Task requirements: Write out the whole listing word for word.

Data section:
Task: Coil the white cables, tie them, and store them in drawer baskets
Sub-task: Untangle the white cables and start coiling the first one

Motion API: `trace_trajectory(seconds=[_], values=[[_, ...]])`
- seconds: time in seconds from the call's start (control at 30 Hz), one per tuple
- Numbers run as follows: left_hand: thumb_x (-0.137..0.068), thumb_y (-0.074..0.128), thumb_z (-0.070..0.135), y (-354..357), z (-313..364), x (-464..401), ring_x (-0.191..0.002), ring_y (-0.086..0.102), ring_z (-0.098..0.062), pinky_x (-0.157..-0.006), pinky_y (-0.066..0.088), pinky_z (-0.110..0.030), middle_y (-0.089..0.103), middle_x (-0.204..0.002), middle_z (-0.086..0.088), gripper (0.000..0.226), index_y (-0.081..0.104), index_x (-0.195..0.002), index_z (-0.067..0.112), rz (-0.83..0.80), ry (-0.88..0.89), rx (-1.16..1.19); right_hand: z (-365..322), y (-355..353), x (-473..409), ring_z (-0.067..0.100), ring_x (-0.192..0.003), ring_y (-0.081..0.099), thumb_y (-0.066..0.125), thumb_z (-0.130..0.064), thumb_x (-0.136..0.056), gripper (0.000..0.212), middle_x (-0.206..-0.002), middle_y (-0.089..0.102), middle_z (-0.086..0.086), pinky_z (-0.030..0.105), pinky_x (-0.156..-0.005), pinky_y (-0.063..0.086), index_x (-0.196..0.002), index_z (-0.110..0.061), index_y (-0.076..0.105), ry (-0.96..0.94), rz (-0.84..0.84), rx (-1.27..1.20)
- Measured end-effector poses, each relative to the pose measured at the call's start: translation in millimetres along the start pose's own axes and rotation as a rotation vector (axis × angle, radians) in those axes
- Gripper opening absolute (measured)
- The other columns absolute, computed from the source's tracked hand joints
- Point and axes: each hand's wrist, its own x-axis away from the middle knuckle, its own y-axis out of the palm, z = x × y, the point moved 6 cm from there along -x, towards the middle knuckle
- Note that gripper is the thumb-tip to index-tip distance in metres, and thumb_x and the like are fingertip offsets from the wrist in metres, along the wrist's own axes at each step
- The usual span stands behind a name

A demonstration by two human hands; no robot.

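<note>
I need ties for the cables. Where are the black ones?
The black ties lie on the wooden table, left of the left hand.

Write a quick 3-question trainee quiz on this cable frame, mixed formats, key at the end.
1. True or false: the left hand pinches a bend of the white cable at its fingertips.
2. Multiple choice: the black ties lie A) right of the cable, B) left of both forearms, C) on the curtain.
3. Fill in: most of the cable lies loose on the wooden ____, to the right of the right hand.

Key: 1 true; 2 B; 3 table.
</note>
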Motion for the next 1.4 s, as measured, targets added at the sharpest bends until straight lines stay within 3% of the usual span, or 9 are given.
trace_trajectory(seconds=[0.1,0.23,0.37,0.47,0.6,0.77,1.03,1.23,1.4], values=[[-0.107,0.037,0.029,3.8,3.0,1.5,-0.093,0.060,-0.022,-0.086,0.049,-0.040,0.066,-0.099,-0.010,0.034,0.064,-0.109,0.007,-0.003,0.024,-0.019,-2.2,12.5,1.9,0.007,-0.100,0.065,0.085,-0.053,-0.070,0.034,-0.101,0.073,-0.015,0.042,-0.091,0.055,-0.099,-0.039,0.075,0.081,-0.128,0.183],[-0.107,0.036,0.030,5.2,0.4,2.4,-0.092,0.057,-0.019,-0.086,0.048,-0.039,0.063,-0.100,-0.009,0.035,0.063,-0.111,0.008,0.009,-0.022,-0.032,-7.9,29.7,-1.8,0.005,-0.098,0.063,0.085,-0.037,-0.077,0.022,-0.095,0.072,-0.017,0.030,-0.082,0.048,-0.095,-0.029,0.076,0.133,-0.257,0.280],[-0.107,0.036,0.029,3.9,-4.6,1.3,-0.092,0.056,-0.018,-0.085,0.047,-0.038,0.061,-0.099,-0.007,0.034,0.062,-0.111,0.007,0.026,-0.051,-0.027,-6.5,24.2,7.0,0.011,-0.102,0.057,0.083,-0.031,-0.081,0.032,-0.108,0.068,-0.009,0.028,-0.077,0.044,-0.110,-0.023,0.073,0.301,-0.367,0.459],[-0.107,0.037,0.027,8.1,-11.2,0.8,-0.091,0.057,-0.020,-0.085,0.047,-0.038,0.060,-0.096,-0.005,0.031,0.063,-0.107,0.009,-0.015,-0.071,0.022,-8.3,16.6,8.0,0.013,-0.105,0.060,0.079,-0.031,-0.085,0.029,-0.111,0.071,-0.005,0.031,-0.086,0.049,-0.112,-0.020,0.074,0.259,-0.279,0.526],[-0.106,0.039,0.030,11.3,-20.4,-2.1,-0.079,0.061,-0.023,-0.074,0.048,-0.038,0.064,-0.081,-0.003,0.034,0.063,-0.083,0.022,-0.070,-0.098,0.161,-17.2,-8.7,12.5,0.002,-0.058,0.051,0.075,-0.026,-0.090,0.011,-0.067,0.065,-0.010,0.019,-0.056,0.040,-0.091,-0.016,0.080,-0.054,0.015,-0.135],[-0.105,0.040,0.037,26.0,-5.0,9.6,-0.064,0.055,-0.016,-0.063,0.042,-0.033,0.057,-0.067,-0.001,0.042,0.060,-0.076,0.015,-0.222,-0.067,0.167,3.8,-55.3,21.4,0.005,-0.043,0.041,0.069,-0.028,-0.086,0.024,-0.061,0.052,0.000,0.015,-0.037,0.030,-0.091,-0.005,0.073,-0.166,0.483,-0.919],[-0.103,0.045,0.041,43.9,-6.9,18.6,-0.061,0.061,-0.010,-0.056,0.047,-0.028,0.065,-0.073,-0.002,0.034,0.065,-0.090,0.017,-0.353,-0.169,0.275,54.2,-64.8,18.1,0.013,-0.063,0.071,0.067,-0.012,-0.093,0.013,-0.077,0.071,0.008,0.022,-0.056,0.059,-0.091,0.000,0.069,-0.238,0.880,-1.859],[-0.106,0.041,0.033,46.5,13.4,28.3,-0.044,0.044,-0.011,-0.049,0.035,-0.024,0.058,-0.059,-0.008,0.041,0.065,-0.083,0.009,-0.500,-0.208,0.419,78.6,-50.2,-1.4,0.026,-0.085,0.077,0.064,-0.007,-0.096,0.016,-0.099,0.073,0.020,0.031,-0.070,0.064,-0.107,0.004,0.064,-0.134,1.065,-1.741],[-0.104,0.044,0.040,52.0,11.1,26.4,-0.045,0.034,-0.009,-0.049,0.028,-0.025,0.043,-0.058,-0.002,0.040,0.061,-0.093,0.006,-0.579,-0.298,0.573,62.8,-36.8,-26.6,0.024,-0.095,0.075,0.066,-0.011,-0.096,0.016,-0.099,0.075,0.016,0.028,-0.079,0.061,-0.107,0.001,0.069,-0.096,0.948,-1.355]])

Solution for this exercise:
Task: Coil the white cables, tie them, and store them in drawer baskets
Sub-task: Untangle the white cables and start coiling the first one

Motion API: `trace_trajectory(seconds=[_], values=[[_, ...]])`
- seconds: time in seconds from the call's start (control at 30 Hz), one per tuple
- Numbers run as follows: left_hand: thumb_x (-0.137..0.068), thumb_y (-0.074..0.128), thumb_z (-0.070..0.135), y (-354..357), z (-313..364), x (-464..401), ring_x (-0.191..0.002), ring_y (-0.086..0.102), ring_z (-0.098..0.062), pinky_x (-0.157..-0.006), pinky_y (-0.066..0.088), pinky_z (-0.110..0.030), middle_y (-0.089..0.103), middle_x (-0.204..0.002), middle_z (-0.086..0.088), gripper (0.000..0.226), index_y (-0.081..0.104), index_x (-0.195..0.002), index_z (-0.067..0.112), rz (-0.83..0.80), ry (-0.88..0.89), rx (-1.16..1.19); right_hand: z (-365..322), y (-355..353), x (-473..409), ring_z (-0.067..0.100), ring_x (-0.192..0.003), ring_y (-0.081..0.099), thumb_y (-0.066..0.125), thumb_z (-0.130..0.064), thumb_x (-0.136..0.056), gripper (0.000..0.212), middle_x (-0.206..-0.002), middle_y (-0.089..0.102), middle_z (-0.086..0.086), pinky_z (-0.030..0.105), pinky_x (-0.156..-0.005), pinky_y (-0.063..0.086), index_x (-0.196..0.002), index_z (-0.110..0.061), index_y (-0.076..0.105), ry (-0.96..0.94), rz (-0.84..0.84), rx (-1.27..1.20)
- Measured end-effector poses, each relative to the pose measured at the call's start: translation in millimetres along the start pose's own axes and rotation as a rotation vector (axis × angle, radians) in those axes
- Gripper opening absolute (measured)
- The other columns absolute, computed from the source's tracked hand joints
- Point and axes: each hand's wrist, its own x-axis away from the middle knuckle, its own y-axis out of the palm, z = x × y, the point moved 6 cm from there along -x, towards the middle knuckle
- Note that gripper is the thumb-tip to index-tip distance in metres, and thumb_x and the like are fingertip offsets from the wrist in metres, along the wrist's own axes at each step
- The usual span stands behind a name

A demonstration by two human hands; no robot.

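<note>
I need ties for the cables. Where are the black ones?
The black ties lie on the wooden table, left of the left hand.

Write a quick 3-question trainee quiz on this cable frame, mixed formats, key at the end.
1. True or false: the left hand pinches a bend of the white cable at its fingertips.
2. Multiple choice: the black ties lie A) right of the cable, B) left of both forearms, C) on the curtain.
3. Fill in: most of the cable lies loose on the wooden ____, to the right of the right hand.

Key: 1 true; 2 B; 3 table.
</note>
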Motion for the next 1.4 s, as measured, targets added at the sharpest bends until straight lines stay within 3% of the usual span, or 9 are given.
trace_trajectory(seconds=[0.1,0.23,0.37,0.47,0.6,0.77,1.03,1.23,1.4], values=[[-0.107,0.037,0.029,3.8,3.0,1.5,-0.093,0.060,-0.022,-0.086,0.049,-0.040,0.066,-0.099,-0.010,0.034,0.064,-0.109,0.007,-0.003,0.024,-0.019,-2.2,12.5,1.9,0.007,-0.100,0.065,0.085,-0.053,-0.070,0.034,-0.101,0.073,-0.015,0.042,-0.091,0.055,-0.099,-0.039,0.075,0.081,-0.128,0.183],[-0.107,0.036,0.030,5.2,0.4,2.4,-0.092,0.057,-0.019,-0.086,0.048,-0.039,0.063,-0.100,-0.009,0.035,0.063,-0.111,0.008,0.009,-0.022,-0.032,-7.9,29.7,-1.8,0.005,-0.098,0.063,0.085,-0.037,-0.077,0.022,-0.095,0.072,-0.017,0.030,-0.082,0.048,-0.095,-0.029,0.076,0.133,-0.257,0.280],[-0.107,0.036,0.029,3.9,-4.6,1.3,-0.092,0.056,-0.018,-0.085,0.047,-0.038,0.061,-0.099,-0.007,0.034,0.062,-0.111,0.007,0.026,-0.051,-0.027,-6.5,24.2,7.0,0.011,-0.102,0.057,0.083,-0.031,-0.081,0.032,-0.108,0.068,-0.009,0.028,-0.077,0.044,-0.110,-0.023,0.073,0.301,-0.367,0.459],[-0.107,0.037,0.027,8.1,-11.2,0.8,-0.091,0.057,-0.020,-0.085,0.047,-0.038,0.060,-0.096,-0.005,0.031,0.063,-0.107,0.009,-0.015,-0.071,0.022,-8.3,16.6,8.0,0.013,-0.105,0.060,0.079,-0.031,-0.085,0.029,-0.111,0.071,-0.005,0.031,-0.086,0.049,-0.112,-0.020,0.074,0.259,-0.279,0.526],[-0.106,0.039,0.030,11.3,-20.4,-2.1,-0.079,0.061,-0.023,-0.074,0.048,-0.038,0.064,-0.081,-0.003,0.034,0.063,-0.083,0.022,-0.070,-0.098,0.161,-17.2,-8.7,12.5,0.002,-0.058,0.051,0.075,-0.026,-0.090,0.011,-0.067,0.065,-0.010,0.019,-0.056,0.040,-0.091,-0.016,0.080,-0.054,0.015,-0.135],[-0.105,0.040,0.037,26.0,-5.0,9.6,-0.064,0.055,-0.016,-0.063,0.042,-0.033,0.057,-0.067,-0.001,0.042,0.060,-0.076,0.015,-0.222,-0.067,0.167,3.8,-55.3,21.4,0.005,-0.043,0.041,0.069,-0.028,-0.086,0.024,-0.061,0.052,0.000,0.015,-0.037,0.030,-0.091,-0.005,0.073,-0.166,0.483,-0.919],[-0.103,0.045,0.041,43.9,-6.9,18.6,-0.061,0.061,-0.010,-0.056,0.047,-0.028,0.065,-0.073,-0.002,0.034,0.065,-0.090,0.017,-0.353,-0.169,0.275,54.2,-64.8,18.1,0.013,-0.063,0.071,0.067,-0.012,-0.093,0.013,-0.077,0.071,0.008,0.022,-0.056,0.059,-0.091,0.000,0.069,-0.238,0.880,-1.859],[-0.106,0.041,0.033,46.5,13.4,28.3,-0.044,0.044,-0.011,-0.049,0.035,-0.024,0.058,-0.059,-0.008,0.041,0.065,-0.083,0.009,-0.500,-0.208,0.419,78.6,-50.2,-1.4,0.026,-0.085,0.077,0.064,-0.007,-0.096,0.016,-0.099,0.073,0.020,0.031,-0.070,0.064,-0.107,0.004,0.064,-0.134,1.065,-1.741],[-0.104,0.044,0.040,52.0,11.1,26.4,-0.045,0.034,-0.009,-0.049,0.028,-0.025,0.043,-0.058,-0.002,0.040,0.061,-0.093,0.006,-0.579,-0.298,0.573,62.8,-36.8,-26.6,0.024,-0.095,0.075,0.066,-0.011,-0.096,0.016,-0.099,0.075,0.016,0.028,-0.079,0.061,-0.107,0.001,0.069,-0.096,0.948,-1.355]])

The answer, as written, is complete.